_Work task_
Retype, exactly as they appear below, the lines between the line holding "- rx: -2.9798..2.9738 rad" and the line holding "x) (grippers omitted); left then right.", both ends included.

_Record extracts_
* * *
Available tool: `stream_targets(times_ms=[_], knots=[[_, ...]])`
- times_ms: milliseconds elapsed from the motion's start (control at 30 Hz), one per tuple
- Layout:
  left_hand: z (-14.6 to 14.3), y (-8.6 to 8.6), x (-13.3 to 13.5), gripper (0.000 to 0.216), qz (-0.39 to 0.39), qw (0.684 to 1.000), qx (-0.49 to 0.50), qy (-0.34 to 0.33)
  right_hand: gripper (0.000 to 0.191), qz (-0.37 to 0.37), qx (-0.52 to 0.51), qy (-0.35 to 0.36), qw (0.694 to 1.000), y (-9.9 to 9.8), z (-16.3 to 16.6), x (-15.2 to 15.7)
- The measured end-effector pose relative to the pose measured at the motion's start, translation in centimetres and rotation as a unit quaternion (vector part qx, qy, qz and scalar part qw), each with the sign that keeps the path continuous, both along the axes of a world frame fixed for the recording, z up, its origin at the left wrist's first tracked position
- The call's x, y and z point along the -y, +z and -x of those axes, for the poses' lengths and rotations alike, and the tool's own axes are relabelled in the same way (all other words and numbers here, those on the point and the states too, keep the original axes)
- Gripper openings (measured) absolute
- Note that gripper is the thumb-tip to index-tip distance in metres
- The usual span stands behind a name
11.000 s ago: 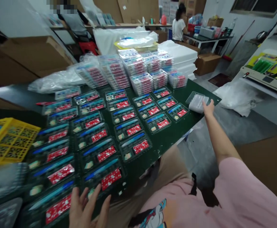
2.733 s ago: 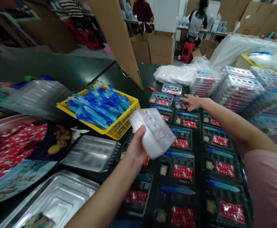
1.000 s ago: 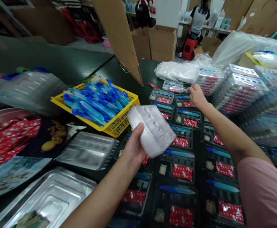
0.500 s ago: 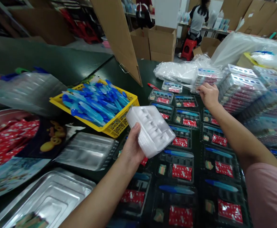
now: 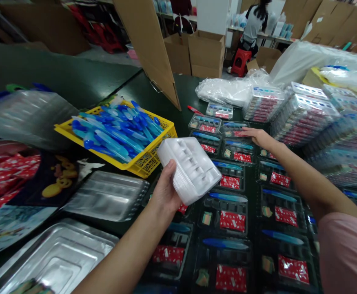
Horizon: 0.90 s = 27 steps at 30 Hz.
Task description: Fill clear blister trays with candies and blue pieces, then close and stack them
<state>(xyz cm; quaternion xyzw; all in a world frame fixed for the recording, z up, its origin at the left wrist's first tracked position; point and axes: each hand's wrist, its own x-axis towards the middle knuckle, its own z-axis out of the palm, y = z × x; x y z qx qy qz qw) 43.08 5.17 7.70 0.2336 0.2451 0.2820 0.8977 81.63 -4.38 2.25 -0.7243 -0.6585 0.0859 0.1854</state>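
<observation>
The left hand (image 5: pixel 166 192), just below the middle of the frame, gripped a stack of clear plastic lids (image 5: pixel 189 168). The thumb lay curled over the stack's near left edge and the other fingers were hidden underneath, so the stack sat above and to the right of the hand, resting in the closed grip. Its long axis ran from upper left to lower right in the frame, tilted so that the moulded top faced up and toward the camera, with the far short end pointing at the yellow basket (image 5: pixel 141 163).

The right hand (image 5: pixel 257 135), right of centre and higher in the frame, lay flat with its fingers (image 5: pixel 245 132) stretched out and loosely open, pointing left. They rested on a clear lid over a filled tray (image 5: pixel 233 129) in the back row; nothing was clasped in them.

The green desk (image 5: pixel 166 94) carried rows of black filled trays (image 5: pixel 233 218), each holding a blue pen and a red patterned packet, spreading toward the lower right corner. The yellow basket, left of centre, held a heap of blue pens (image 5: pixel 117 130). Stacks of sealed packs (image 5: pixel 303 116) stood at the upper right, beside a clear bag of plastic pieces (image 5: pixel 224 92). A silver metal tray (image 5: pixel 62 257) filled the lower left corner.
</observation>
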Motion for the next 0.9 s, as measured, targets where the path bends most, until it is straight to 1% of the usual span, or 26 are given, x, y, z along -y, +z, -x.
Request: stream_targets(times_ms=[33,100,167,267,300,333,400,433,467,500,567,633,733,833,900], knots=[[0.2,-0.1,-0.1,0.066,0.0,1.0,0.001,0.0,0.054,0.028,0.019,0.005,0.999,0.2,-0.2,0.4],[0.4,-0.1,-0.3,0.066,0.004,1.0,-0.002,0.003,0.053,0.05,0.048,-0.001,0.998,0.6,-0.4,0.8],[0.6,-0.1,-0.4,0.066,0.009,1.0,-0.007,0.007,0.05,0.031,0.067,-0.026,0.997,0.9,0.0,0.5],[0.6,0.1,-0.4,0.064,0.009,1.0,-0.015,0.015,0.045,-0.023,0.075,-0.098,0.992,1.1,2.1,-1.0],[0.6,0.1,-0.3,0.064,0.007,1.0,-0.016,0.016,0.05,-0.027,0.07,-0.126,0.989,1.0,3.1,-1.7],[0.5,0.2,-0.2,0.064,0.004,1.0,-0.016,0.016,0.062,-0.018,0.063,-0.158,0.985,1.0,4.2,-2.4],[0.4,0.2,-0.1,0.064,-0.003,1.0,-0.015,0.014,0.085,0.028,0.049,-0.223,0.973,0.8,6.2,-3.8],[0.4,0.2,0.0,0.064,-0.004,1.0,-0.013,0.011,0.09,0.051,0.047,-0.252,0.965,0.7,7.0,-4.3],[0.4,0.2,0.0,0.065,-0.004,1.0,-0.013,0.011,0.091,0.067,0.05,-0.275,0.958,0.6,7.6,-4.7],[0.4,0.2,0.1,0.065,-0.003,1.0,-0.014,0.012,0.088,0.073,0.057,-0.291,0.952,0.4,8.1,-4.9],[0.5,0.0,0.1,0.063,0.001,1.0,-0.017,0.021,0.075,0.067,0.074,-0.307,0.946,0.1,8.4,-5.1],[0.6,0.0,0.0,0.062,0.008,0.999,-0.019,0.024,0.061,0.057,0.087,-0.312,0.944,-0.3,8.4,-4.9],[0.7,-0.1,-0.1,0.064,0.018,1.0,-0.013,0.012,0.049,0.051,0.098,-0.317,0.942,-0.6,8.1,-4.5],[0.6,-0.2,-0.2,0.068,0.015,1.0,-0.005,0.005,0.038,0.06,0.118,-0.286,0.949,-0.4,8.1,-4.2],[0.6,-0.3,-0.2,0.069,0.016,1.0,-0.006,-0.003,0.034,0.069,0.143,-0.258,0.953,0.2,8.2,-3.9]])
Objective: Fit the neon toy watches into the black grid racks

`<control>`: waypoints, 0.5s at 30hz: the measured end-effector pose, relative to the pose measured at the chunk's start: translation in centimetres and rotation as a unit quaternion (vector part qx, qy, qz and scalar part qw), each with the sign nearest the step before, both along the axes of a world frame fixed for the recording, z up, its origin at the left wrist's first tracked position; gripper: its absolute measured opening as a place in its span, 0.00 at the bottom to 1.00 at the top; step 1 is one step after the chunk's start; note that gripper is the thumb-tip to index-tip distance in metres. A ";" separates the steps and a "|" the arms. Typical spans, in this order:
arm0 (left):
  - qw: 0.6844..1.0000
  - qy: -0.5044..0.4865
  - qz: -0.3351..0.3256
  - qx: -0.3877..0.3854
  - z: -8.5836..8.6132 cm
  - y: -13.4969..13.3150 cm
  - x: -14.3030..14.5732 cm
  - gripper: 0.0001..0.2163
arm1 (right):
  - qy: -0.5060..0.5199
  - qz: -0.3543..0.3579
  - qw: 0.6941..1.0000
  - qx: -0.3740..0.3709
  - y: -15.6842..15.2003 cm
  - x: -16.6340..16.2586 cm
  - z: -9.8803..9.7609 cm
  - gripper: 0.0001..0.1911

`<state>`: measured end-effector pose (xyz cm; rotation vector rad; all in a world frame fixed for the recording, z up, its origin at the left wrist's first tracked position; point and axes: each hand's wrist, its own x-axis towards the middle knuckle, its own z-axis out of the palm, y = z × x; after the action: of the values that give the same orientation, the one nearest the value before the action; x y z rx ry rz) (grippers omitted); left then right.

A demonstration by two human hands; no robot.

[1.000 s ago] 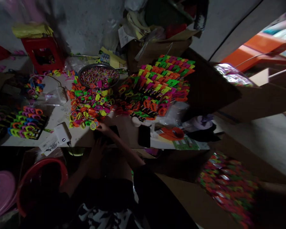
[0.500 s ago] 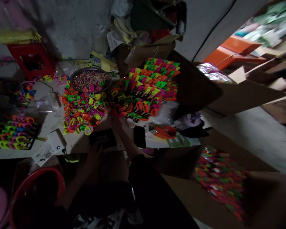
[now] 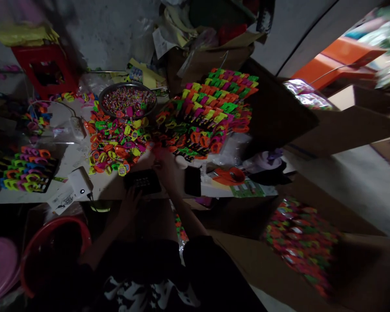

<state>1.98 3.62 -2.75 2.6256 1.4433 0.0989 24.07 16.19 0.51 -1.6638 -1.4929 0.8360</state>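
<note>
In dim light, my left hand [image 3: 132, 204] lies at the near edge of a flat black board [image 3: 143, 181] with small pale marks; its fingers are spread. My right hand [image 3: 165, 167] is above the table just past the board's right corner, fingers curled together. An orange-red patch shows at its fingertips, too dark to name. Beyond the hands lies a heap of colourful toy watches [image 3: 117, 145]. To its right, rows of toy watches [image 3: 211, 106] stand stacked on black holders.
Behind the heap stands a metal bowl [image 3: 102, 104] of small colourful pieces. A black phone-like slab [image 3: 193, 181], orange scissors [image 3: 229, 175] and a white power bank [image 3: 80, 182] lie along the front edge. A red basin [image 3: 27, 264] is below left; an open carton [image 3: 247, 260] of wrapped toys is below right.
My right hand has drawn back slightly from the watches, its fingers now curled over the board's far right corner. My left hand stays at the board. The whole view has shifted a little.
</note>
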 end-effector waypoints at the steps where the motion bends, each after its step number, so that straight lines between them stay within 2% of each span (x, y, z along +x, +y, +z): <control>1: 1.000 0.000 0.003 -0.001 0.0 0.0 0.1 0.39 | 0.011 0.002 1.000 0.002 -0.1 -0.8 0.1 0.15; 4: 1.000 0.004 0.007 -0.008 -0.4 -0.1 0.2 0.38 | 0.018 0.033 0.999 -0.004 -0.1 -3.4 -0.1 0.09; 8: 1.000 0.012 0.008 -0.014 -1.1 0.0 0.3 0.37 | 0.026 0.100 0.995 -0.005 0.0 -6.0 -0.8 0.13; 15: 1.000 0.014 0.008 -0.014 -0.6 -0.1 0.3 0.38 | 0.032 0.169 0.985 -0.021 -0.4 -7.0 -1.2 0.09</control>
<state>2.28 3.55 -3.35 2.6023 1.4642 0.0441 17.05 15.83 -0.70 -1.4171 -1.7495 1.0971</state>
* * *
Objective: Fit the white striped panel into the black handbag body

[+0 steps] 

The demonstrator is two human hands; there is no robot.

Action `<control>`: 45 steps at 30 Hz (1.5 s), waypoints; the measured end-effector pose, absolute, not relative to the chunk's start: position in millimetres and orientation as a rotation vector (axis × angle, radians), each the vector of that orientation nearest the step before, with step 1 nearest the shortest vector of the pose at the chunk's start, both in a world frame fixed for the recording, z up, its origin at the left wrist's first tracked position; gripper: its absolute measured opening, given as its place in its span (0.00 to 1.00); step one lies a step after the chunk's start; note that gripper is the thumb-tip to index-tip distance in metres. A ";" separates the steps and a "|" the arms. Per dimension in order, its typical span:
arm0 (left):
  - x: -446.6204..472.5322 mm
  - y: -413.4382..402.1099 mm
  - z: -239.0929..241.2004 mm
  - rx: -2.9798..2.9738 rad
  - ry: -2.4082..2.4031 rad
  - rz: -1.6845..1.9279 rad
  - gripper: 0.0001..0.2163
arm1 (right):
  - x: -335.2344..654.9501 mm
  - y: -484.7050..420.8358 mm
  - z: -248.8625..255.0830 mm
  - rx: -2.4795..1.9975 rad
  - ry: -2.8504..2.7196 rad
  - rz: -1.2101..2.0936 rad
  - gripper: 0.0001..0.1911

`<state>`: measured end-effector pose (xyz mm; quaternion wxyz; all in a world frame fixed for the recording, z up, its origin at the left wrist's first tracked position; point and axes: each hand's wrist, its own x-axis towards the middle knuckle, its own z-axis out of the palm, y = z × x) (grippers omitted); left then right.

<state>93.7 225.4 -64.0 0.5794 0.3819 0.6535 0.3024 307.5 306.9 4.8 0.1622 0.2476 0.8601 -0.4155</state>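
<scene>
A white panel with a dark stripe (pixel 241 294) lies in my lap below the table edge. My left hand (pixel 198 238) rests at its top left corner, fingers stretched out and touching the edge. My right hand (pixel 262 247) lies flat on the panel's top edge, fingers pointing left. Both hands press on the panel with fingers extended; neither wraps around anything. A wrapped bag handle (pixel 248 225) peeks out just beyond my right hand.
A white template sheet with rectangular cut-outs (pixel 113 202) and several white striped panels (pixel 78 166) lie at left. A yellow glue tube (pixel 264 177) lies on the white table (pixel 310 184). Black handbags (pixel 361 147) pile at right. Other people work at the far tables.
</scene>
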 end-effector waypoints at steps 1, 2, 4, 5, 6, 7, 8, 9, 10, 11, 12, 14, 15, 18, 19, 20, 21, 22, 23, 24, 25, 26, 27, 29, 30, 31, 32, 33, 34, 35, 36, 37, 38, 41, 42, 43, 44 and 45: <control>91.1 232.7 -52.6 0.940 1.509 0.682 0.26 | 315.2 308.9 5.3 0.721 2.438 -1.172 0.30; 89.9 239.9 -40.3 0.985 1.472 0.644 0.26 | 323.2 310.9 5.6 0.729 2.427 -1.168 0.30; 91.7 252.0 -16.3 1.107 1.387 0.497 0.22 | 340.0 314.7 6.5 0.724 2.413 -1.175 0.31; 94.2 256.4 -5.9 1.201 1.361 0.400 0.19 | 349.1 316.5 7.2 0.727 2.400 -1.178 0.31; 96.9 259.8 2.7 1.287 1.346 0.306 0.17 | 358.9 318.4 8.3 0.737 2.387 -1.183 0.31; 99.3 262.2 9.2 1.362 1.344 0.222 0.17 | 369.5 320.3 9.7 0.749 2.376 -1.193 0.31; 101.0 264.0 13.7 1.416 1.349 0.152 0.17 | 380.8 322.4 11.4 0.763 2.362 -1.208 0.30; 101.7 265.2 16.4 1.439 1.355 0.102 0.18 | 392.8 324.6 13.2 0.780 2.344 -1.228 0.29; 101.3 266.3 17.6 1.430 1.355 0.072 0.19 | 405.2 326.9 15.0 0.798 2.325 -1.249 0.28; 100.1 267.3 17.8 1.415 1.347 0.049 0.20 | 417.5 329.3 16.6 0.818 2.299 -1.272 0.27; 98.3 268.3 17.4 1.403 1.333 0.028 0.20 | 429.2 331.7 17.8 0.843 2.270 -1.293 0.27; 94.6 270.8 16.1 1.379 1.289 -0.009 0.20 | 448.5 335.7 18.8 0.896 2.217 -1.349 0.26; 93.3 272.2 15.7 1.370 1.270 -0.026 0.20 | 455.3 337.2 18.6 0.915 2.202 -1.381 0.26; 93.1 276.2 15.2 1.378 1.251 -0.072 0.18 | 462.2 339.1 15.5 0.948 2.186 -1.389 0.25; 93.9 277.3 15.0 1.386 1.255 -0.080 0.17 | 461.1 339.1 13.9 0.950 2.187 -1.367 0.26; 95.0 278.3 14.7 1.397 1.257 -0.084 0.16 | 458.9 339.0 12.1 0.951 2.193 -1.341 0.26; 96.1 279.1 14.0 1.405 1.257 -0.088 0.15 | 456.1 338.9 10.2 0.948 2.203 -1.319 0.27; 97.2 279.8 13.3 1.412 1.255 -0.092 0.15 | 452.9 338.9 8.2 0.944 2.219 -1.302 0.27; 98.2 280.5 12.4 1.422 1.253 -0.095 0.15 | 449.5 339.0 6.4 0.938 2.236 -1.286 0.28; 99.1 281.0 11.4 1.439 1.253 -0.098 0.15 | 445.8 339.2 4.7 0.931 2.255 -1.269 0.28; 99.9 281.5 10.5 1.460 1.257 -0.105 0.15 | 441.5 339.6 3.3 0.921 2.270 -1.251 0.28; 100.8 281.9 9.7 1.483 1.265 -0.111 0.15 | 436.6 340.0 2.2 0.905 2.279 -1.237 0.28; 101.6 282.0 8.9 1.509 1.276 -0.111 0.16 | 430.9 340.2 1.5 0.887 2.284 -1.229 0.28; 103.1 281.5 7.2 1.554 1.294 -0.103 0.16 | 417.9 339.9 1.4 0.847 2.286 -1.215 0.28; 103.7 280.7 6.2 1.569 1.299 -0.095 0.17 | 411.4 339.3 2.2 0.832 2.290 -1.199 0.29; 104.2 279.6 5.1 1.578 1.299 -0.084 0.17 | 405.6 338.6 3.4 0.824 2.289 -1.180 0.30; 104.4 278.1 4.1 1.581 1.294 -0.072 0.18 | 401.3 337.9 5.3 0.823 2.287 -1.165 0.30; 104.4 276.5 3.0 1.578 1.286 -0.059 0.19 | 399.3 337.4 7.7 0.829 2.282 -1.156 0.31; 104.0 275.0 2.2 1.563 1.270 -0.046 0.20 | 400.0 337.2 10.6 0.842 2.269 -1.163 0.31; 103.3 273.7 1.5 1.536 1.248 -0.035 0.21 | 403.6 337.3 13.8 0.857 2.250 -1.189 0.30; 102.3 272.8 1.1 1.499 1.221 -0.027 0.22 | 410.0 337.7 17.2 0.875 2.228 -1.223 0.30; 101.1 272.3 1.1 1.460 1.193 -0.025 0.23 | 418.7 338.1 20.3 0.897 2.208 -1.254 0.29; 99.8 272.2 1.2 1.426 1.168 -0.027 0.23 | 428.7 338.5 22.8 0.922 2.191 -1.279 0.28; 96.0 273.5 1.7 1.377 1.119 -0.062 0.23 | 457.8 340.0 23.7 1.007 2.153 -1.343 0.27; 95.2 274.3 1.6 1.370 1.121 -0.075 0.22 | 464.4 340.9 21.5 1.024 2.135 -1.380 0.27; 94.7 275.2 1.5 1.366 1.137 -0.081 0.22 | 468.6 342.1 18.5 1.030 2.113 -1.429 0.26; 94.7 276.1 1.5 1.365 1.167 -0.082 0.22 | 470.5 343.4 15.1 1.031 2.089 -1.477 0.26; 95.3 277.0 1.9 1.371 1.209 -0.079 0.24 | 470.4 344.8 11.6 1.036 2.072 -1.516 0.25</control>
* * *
_Exercise output_
  - rx: -2.9798..2.9738 rad
  - ry: -2.4082..2.4031 rad
  - rz: -1.6845..1.9279 rad
  - gripper: 0.0001..0.2163
arm1 (right):
  - x: -335.2344..654.9501 mm
  - y: -484.7050..420.8358 mm
  - z: -248.8625..255.0830 mm
  - rx: -2.4795..1.9975 rad
  - ry: -2.8504..2.7196 rad
  - rz: -1.2101..2.0936 rad
  - gripper: 0.0001..0.1911

`<state>`: measured end-effector pose (xyz mm; quaternion wxyz; all in a world frame fixed for the recording, z up, its origin at the left wrist's first tracked position; point and axes: each hand's wrist, its own x-axis towards the middle knuckle, its own z-axis out of the palm, y = z × x) (grippers omitted); left then right.

This exercise requires no further work.